I know, I know, what a poser! Me, Kevin Mitchell in 1975.  The lorry is one of the
Brickwoods' Austins splodged in Whitbread brown. However, you can spot the red
Brickwoods' paint on the edge of the dropside hanging down to the right of the pillar.

This was the open shed in front of the gate opposite the Railway Medina. Now 1975
and its tipping down, not an idyllic summer at all, it rained a lot and you had two choices,
(a) you got wet, or (b) you put lots of rubber overalls on, sweated like a pig and got wet.


Here's a close up of that pillar above, I was trying to catch the raindrops splattering off it!

Bill "Curly" Matthews, appears to have discovered an important piece of paper
lodged down the inside of his window.  Notice, its still raining.

Bob Jolliffe grins to the camera as it catches driver, Peter Winchcombe, having a sly
word with one of the drayman's mates.

Peter Winchcombe and Denny Curtiss (yard foreman), caught for the camera, they
don't look happy!  Denny left as yard foreman to work for Court's Furnishings.

My younger brother, Robin, with his nifty little electric fork lift.  At Whitbreads, my
sister Jacque was the telephonist, taking the weekly orders from the pubs. My
brother Robin made up the orders with his little red forklift, I  loaded them on to
the lorry and then delivered them.  Perhaps, we should have renamed the Whitbread
company, "Mitchell's".

Bill Brewer, in a bit of banter with a drayman's mate.

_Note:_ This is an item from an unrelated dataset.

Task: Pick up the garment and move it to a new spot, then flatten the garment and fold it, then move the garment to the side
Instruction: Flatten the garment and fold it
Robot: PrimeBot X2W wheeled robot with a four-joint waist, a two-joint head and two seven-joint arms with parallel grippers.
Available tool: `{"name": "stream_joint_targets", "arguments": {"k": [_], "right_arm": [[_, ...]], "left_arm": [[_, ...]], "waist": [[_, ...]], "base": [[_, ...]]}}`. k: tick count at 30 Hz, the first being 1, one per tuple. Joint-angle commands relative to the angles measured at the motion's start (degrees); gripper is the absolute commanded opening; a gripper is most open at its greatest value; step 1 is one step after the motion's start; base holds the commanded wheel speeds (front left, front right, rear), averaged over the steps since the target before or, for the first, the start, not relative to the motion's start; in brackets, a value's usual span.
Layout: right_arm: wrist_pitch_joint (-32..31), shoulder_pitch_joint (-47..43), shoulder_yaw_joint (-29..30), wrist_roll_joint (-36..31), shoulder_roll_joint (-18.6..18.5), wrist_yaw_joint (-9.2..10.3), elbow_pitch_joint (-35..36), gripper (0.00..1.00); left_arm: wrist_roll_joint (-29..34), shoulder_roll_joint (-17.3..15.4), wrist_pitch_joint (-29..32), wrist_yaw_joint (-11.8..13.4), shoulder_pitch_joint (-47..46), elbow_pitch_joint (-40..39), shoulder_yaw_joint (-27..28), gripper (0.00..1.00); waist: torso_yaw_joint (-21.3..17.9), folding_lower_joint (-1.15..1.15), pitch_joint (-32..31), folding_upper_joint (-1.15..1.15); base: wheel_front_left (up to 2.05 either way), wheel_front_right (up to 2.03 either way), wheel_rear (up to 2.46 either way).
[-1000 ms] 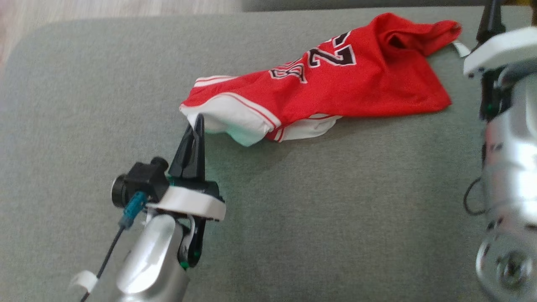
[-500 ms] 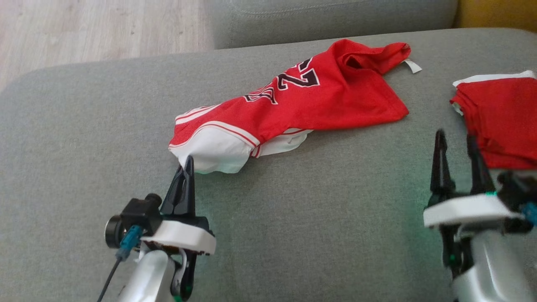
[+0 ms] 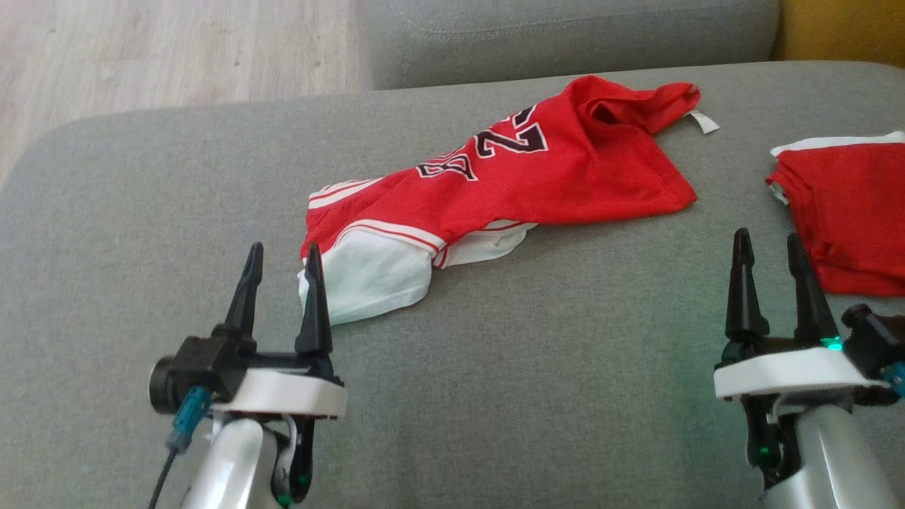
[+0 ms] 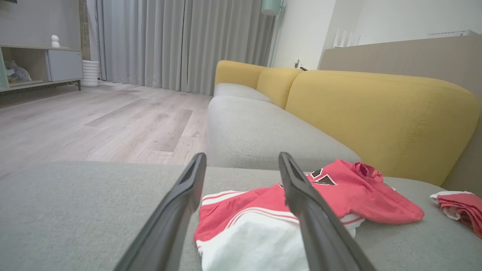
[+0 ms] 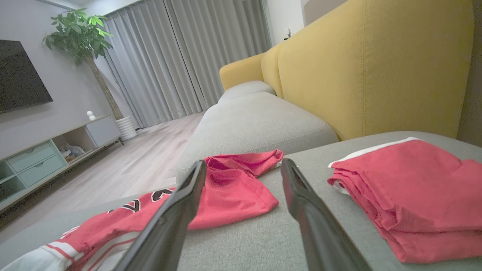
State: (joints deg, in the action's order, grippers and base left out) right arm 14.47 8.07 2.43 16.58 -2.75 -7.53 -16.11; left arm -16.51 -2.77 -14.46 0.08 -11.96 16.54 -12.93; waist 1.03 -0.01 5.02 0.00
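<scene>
Two grippers gape empty: left gripper (image 3: 283, 251) just beside the jersey (image 3: 565, 177), right gripper (image 3: 767, 239) well apart; jersey lettering partly creased, unreadable.

You have the red fabric jersey (image 3: 565, 177) — white trim, black numerals — lying rumpled, stretched diagonally across the grey sofa cushion (image 3: 530, 396).

The jersey (image 3: 580, 177) at centre frame is red with white striped trim and black, white-edged numbers, on a grey cushion (image 3: 530, 396) below a yellow backrest (image 4: 376, 113).
</scene>
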Motion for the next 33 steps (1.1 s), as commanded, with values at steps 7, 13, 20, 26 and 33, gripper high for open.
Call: {"name": "stream_joint_targets", "arguments": {"k": [7,13,20,26,33], "right_arm": [[-1.26,4.07,0.56,-2.44,-0.13,0.04,-2.05,1.0],[-6.57,12.25,4.81,-3.27,-0.13,0.04,-10.45,1.0],[-9.94,22.76,12.21,-7.18,-0.13,0.04,-23.78,1.0],[-8.86,29.4,18.16,-13.63,-0.13,0.04,-32.74,1.0],[-8.05,33.27,23.38,-19.69,-0.13,0.04,-39.14,1.0]], "left_arm": [[0.22,-0.12,-0.53,0.48,-1.84,-2.37,0.62,1.0],[-0.15,-0.11,-0.53,0.64,-3.59,-1.82,-0.93,1.0],[-0.75,-0.11,-0.53,0.89,-5.41,-1.46,-2.45,1.0],[-1.12,-0.11,-0.53,1.19,-6.43,-1.44,-3.34,1.0],[-1.23,-0.11,-0.53,1.44,-6.99,-1.17,-3.95,1.0]], "waist": [[1.97,0.01,3.24,0.0],[3.77,0.01,6.19,0.0],[6.03,0.01,8.96,0.0],[7.32,0.01,10.39,0.0],[7.77,0.01,11.14,0.0]], "base": [[0.0,0.0,0.0],[0.0,0.0,0.0],[0.0,0.0,0.0],[0.0,0.0,0.0],[0.0,0.0,0.0]]}}
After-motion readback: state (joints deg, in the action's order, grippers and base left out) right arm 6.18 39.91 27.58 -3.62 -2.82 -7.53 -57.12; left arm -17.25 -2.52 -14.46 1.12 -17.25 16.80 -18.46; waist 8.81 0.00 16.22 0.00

Alan Sibley strolls up the ramp next to the stream wearing his silly yellow Whitbread
hat on a wet summer's day. Notice how the yard is cluttered with pallets.  The building
to the left of the photo is part of the old bottling plant, in latter days it had a large metal
tank where I used to have to empty the barrels of "ullage" (returned beer) with my mate.
The Customs & Excise man would then come and measure it with his hydrometer and the
brewery would then get a credit on the duty.  After that,we pulled the plug and let
several hundred gallons of beer into the Lukley Brook.
The fish must have loved it!


The Railway Medina pub peeks through the trees.  In the foreground is the metal
conveyor system for bringing barrels across the brook.  The metal loop circles
were rusted and overgrown when I arrived in 1970, I believe Mew Langton had the
system installed.

The footbridge over the brook. To the left is Vic Cantelo's van, he was one of two
fitters who used the cellar to the left of the picture as their stores.

Yes, its the maltings and this photograph was taken from the old railway embankment
south of the then Newport Station. In the foreground is Hurst's yard, the roof immediately
in front of the maltings belongs to the Railway Medina pub.